Not what I am, a bedbug on the linen, despised irritant.

Not what I am, always witness, never in the frame.

Not what I am, one of the mongrel pack who chase her, like the hundreds of stray dogs that crowd the pitted streets of Moth Bay. All descended from just a few lost pets long ago, the hotel proprietress, a transplanted gringo, told me. Like the townspeople themselves, all descended from just two ancestors: a Huichol priestess and the first Catholic priest to land on this shore, a man of the cloth who disrobed to lie with her. I see hints of Kiara when I look at the villagers. They won’t talk to me, even when I stutter out an hola at the mercado. Secretive, as tight knit as the jungle trees. They say it was the women who saved the town from slaughter when the conquerors invaded. The white men simply disappeared, one by one.

The Moth Bay dogs ceaselessly hump each other, copulating though they’re nothing but sacks of ribs and mange, as if they had no choice but to mate, a last ditch effort at immortality. A spastic, robotic rutting lacking in joy—like me and my hand and my photo collage. The proprietress warned me the townsfolk will set out poisoned meat tonight, as they do every year at this time, a ritual cleansing before the pilgrimage and influx of tourists. Tomorrow, before dawn, a noose of dead dogs will be tossed into the ocean. Tied tail to neck, tail to neck, in a distended necklace of bloated corpses, surreal killick that anchors this town to a medieval notion of purging its incestuous plague. The lariat of carrion will rock gently beneath the surface, so easy to tangle an ankle and be sucked down to doom. The water will turn filthy with jellyfish, feeding on the swollen bait. But no matter what the town does to eradicate the dogs, the proprietress says, they return and multiply, a virus. They reincarnate themselves, refusing to be exterminated.

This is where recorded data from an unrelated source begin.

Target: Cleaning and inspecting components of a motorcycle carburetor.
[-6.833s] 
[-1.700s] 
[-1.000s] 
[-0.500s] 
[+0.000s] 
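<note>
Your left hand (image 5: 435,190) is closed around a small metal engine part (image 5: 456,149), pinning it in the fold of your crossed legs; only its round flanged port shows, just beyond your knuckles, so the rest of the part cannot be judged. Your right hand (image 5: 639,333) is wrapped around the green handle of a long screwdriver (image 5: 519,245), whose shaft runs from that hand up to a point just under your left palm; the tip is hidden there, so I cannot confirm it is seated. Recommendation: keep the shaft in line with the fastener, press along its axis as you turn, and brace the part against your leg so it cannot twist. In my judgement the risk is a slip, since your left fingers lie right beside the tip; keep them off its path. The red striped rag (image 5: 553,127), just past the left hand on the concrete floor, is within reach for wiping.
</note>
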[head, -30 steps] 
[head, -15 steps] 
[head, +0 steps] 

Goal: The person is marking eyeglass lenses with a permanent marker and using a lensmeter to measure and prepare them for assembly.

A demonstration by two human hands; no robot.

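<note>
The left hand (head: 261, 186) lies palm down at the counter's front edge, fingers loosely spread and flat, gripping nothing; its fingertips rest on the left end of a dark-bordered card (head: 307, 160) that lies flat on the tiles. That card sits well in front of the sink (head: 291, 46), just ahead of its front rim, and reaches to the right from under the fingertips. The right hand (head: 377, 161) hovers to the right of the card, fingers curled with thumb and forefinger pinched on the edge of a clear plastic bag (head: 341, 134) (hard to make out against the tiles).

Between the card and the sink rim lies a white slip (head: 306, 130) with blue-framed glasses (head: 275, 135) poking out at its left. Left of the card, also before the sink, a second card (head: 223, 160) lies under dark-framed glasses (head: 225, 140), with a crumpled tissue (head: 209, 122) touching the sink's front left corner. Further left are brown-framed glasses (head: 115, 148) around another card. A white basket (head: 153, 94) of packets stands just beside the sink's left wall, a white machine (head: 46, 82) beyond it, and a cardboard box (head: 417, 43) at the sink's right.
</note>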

Like them, we paparazzi exist on the margins, fighting each other over scraps of humanity. We’re punched and kicked, flipped off, wished dead. The masses spit on us but buy the snaps we take, starving for more. We hound the perimeters, hated, but without us, the fiction falls apart.

The spool of film crackles in my hand. I stumble from the closet and bump into Malele, the maid’s toddler. She follows me everywhere. Malele’s dress is dirty, her upper lip encrusted with dried snot. Her mother trails me through the house, sweeping after me, making me uneasy. She leaves cleanliness in her wake, silent except for the flap flap of her rubber slippers and the swish swish of her broom.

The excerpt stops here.